Intro to Economics and Mathematics Vocabulary (Lecture Notes)

Course logistics and materials

  • At the start of every lecture topic, the instructor will hand out course sheets and post them on Canvas as a backup. These sheets include in-class activities, practice problems, and some extra problems not discussed in class.
  • Practice problems are for study and do not need to be turned in; they are meant to supplement learning and preparation.
  • In-class work will be done in groups; practice problems reinforce understanding of concepts.
  • Emphasis on practice as the best way to retain complex analytical problems.
  • The instructor will provide as many materials as needed to study effectively.

Economics: scope and course structure

  • Economics is fundamentally about allocating scarce resources.
    • Scarcity applies to labor (time) and many other resources.
    • College life itself is a lesson in allocating time and effort.
  • Course focus split:
    • Microeconomics: households and firms in the marketplace (decisions about work, purchases, savings, and investment).
    • Macroeconomics: economy-wide forces (inflation, growth, unemployment, etc.), across countries or globally.

Topics economists study (examples and relevance)

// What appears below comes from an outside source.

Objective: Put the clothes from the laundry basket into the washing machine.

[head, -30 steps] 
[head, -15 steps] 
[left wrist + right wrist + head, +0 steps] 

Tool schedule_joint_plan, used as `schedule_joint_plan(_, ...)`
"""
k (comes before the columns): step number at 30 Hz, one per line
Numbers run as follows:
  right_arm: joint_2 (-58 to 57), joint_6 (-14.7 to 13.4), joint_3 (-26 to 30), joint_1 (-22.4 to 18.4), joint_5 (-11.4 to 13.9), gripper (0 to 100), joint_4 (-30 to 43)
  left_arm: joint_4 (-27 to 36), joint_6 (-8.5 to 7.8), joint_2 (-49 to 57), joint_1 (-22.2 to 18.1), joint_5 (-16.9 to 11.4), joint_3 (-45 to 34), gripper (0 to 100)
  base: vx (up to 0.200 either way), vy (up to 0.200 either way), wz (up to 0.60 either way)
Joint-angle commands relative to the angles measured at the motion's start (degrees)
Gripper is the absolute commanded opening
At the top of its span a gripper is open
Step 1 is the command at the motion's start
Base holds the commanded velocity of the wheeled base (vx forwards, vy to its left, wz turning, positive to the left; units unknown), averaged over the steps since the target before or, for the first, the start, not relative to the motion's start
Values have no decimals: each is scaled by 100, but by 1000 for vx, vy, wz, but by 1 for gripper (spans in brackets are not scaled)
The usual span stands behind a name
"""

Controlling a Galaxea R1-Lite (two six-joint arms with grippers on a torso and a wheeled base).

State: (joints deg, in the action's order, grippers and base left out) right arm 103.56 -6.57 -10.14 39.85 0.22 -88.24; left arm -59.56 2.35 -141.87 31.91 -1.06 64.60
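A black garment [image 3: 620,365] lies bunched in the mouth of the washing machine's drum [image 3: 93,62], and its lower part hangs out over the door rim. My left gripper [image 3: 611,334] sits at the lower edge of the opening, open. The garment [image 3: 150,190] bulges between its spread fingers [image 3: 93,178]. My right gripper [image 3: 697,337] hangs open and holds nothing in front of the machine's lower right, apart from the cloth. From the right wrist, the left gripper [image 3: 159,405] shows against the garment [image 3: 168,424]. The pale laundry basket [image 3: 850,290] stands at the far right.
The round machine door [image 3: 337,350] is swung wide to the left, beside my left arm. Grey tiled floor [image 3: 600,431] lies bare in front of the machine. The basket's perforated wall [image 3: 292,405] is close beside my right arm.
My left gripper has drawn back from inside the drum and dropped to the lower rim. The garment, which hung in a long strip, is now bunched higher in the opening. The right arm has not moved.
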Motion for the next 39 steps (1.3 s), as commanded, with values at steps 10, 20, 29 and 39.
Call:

  • Minimum wage and labor market outcomes: effects on average wages, employment, hours, and non-labor outcomes.
  • Agricultural economics: shocks in the environment affecting production and local economy.
  • Market concentration and pricing power: how dominant firms can raise prices when competition is weak (e.g., game consoles, smartphones).
  • Monopoly power and innovation: lack of competition can reduce innovation incentives.
  • Empirical econ findings:
    • Airbnb effects: increased housing supply by hosts can reduce nearby property values.
    • Marijuana legalization in CO/WA: associated with reductions in drunk-driving incidents.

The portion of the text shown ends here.